Task to carry out
Exactly the lines from the one with "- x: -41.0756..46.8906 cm" to the end of the data below should be set down, and no others.

=== Begin Enclosure ===

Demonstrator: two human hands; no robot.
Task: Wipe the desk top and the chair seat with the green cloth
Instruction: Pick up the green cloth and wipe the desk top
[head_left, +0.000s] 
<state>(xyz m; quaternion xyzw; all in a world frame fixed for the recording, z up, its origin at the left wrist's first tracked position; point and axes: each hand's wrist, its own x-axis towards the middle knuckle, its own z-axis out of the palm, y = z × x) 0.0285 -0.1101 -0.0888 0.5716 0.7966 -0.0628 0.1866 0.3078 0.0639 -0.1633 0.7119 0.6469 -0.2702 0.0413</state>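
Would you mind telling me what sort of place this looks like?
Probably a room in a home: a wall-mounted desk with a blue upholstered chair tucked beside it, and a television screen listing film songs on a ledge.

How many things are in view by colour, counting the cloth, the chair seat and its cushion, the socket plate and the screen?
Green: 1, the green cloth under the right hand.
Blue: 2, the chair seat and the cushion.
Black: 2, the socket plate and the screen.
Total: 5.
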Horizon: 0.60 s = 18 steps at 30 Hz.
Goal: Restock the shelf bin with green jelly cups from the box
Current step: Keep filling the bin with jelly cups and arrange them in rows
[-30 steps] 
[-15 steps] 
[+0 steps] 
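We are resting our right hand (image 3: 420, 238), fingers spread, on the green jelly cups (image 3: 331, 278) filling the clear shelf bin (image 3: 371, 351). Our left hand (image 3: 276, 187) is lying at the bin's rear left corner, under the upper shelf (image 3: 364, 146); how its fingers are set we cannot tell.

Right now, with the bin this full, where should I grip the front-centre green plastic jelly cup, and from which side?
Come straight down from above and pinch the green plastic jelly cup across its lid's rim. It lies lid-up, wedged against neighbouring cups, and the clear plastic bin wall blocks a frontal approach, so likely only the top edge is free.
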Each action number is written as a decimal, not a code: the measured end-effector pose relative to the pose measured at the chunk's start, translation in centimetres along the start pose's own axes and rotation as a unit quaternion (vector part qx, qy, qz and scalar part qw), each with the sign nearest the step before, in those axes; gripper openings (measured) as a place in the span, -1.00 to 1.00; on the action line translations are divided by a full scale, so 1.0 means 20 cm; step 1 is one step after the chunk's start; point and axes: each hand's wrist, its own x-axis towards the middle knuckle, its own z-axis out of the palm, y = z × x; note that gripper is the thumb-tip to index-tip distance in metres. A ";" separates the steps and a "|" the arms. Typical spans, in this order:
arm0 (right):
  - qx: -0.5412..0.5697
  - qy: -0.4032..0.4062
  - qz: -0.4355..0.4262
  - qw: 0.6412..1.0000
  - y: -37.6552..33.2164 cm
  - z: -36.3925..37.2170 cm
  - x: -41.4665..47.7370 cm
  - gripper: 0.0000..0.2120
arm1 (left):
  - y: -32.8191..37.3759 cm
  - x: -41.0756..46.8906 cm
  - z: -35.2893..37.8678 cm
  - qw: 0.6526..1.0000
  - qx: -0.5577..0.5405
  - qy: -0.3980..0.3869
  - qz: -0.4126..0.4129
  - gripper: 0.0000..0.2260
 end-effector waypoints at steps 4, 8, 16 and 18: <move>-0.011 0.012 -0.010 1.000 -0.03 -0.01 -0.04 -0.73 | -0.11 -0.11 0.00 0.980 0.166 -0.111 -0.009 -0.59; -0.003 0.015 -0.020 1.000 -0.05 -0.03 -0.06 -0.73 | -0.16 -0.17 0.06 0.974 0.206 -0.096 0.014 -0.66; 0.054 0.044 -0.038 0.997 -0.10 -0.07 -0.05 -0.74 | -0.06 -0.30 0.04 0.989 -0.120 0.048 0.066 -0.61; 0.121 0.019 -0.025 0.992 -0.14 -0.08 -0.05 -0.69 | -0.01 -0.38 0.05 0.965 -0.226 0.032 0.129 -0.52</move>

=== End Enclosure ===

Output of the task
  - x: -41.0756..46.8906 cm
  - z: -35.2893..37.8678 cm
  - qw: 0.6526..1.0000
  - qx: -0.5577..0.5405
  - qy: -0.3980..0.3869
  - qz: -0.4126..0.4129
  - gripper: 0.0000..0.2260
 end-effector waypoints at steps 4, 8, 16 and 18: <move>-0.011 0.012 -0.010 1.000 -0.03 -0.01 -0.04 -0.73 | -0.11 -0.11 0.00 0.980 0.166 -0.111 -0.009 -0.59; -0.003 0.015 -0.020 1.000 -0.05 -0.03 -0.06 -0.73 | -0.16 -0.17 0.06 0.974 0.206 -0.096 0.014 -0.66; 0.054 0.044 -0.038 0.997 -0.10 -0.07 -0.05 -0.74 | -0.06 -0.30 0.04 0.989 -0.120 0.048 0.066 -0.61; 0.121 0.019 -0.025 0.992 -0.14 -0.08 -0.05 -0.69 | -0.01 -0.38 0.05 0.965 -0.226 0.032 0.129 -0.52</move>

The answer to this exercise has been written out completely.